WHAT THIS TASK INVOLVES:
If anything in the data looks odd, keep it anyway and write the whole listing out unchanged.
>>
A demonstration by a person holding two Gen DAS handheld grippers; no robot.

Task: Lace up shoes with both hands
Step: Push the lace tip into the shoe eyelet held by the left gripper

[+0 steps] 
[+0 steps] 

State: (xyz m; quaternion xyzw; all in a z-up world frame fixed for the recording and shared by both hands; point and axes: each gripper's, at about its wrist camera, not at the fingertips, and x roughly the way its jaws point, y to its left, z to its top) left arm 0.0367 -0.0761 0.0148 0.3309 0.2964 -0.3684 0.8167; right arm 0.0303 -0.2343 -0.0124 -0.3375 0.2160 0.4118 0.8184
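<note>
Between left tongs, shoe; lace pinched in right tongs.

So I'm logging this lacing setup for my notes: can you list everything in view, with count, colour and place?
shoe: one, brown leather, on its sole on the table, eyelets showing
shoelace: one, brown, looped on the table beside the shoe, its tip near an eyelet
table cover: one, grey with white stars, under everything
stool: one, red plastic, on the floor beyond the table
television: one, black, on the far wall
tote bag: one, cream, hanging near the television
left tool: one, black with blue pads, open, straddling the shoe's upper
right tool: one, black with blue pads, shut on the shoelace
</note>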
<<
ANSWER AREA:
A demonstration by a person holding two Gen DAS handheld grippers; no robot.

Task: Lace up shoes with both hands
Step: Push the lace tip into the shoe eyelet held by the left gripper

[+0 steps] 
[+0 steps] 

State: (xyz m; quaternion xyzw; all in a z-up world frame fixed for the recording and shared by both hands; point and axes: each gripper's, at about its wrist camera, not at the fingertips, and x roughly the way its jaws point, y to its left, z to its top) left arm 0.0367 -0.0761 0.0148 0.3309 0.2964 -0.3684 0.8167; right arm 0.0303 -0.2343 -0.0124 -0.3375 0.2160 0.4118 0.8184
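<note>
Between left tongs, shoe; lace pinched in right tongs.

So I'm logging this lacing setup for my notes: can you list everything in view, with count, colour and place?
shoe: one, brown leather, on its sole on the table, eyelets showing
shoelace: one, brown, looped on the table beside the shoe, its tip near an eyelet
table cover: one, grey with white stars, under everything
stool: one, red plastic, on the floor beyond the table
television: one, black, on the far wall
tote bag: one, cream, hanging near the television
left tool: one, black with blue pads, open, straddling the shoe's upper
right tool: one, black with blue pads, shut on the shoelace
</note>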

The response to this exercise has been given in full.